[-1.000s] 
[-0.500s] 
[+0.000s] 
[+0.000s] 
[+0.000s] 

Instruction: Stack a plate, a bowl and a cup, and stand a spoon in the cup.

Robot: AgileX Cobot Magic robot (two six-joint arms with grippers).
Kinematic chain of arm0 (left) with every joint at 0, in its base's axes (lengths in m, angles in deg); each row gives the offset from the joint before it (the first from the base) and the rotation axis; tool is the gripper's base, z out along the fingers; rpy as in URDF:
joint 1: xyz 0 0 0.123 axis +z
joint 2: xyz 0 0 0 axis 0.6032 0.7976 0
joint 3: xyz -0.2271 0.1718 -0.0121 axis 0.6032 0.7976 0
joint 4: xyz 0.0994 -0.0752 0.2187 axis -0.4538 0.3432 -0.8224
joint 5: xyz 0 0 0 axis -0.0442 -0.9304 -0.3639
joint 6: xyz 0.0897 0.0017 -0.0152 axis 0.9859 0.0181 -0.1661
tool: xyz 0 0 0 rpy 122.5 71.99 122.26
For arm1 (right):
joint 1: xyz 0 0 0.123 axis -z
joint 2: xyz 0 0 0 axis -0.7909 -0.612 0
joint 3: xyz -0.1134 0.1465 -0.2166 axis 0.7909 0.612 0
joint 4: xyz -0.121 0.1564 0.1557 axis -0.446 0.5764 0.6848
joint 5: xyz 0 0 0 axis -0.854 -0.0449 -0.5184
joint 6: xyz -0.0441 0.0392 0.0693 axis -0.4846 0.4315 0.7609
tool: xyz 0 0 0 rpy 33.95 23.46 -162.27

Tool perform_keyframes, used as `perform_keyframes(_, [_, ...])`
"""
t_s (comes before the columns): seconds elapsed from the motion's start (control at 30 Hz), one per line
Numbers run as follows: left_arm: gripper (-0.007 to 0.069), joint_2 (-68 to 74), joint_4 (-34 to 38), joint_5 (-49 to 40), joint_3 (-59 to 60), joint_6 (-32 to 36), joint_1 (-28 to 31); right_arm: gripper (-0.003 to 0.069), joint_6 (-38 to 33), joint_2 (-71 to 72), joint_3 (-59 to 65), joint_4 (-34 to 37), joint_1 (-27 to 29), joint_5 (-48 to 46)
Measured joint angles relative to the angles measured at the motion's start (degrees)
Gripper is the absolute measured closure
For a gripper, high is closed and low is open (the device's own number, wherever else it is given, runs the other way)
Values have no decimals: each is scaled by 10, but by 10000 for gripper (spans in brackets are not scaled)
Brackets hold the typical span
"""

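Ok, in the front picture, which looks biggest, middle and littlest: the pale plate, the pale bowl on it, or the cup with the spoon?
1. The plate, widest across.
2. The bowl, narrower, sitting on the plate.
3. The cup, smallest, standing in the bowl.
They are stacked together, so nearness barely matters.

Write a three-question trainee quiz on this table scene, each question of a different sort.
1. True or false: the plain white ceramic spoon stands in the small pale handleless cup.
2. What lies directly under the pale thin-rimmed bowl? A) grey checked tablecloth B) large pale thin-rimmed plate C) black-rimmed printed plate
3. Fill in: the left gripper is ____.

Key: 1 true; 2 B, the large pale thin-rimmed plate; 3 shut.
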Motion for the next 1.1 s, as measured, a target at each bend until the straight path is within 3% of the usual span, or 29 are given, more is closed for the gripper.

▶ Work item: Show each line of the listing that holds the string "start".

▶ Solved problem:
t_s (comes before the columns): seconds elapsed from the motion's start (control at 30 Hz), one per line
Measured joint angles relative to the angles measured at the motion's start (degrees)

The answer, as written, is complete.